--- Instructions for the task ---
Below is a set of records. Repeat all of them exactly.

##### Data shown #####

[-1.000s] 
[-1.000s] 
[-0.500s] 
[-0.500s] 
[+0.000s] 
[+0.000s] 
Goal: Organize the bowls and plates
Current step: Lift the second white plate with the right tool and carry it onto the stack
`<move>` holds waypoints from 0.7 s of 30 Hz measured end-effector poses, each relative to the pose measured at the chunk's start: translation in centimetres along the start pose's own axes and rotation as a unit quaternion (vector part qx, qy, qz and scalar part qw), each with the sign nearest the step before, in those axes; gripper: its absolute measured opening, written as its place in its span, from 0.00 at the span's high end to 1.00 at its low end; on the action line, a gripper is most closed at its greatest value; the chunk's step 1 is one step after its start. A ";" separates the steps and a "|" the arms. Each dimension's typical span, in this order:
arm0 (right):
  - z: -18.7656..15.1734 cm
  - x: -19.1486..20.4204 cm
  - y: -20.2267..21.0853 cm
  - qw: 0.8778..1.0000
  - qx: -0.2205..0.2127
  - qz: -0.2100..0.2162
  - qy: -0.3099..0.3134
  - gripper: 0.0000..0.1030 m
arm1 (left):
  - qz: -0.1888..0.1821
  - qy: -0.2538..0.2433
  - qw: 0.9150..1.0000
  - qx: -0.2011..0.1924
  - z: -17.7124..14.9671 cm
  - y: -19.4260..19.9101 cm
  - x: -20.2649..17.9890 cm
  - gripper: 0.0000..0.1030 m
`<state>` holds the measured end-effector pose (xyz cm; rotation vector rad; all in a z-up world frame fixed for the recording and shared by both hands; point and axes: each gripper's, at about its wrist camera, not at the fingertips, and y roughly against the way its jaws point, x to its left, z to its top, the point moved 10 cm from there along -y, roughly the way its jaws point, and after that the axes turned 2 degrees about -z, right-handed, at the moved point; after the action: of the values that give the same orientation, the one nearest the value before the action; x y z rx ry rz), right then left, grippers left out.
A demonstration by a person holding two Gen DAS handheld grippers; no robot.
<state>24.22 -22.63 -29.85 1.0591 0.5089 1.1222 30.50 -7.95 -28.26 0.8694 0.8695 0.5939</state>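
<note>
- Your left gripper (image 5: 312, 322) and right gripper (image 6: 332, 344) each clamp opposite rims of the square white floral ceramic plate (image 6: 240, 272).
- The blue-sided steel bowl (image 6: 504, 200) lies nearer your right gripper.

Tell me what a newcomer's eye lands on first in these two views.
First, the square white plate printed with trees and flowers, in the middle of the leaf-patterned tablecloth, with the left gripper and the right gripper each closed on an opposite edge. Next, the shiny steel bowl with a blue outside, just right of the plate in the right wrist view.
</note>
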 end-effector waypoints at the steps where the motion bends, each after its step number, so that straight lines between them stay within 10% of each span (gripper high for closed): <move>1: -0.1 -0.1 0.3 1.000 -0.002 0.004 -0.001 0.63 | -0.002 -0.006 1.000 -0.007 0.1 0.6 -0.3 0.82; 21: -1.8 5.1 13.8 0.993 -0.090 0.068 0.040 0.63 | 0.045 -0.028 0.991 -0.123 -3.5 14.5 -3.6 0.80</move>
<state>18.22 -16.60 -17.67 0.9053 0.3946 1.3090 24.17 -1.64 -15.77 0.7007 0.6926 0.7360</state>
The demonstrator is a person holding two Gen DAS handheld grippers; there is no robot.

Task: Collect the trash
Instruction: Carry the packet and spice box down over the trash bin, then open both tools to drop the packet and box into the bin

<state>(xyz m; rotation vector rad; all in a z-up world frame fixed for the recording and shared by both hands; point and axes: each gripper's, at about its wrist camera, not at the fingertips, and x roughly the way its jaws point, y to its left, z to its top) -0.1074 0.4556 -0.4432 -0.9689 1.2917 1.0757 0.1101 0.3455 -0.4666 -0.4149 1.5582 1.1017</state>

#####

--- Final answer ---
[-1.000s] 
[-1.000s] 
[-0.500s] 
[-0.500s] 
[+0.000s] 
[+0.000s] 
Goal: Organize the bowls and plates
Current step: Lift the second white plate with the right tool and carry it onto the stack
`<move>` holds waypoints from 0.7 s of 30 Hz measured end-effector poses, each relative to the pose measured at the chunk's start: translation in centimetres along the start pose's own axes and rotation as a unit quaternion (vector part qx, qy, qz and scalar part qw), each with the sign nearest the step before, in those axes; gripper: its absolute measured opening, written as its place in its span, from 0.00 at the span's high end to 1.00 at its low end; on the action line, a gripper is most closed at its greatest value; the chunk's step 1 is one step after its start. A ";" separates the steps and a "|" the arms. Each dimension's typical span, in this order:
arm0 (right):
  - z: -18.7656..15.1734 cm
  - x: -19.1486..20.4204 cm
  - y: -20.2267..21.0853 cm
  - qw: 0.8778..1.0000
  - qx: -0.2205..0.2127
  - qz: -0.2100..0.2162
  - qy: -0.3099..0.3134
  - gripper: 0.0000..0.1030 m
arm1 (left):
  - qz: -0.1888..0.1821
  - qy: -0.2538..0.2433
  - qw: 0.9150..1.0000
  - qx: -0.2011..0.1924
  - z: -17.7124..14.9671 cm
  - y: -19.4260..19.9101 cm
  - x: -20.2649..17.9890 cm
  - gripper: 0.0000..0.1030 m
`<state>` holds the measured end-effector pose (xyz cm; rotation vector rad; all in a z-up world frame fixed for the recording and shared by both hands; point and axes: each gripper's, at about its wrist camera, not at the fingertips, and y roughly against the way its jaws point, x to its left, z to its top, the point moved 10 cm from there along -y, roughly the way its jaws point, and after that the axes turned 2 degrees about -z, right-handed, at the moved point; after the action: of the values that give the same orientation, the one nearest the value before the action; x y z rx ry rz), right then left, grippers left out.
A demonstration by a person holding two Gen DAS handheld grippers; no robot.
<state>24.22 -22.63 -29.85 1.0591 0.5089 1.1222 30.50 -7.95 -28.26 0.8694 0.8695 0.5939</state>
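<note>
- Your left gripper (image 5: 312, 322) and right gripper (image 6: 332, 344) each clamp opposite rims of the square white floral ceramic plate (image 6: 240, 272).
- The blue-sided steel bowl (image 6: 504, 200) lies nearer your right gripper.

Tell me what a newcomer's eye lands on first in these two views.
First, the square white plate printed with trees and flowers, in the middle of the leaf-patterned tablecloth, with the left gripper and the right gripper each closed on an opposite edge. Next, the shiny steel bowl with a blue outside, just right of the plate in the right wrist view.
</note>
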 end-effector waypoints at the steps where the motion bends, each after its step number, so that straight lines between them stay within 10% of each span (gripper high for closed): <move>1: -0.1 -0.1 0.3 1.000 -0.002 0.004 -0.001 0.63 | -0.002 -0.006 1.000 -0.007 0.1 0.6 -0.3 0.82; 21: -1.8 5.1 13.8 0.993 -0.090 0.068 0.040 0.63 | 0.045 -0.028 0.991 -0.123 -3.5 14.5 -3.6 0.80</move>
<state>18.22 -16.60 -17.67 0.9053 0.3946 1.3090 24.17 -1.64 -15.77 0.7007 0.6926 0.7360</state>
The demonstrator is a person holding two Gen DAS handheld grippers; there is no robot.

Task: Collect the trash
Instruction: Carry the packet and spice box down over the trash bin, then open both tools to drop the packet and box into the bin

<state>(xyz m; rotation vector rad; all in a z-up world frame fixed for the recording and shared by both hands; point and axes: each gripper's, at about its wrist camera, not at the fingertips, and x roughly the way its jaws point, y to its left, z to its top) -0.1074 0.4556 -0.4432 -0.9689 1.2917 1.0757 0.1101 0.3455 -0.4666 -0.4149 1.5582 1.1017</state>

With this, the output is complete.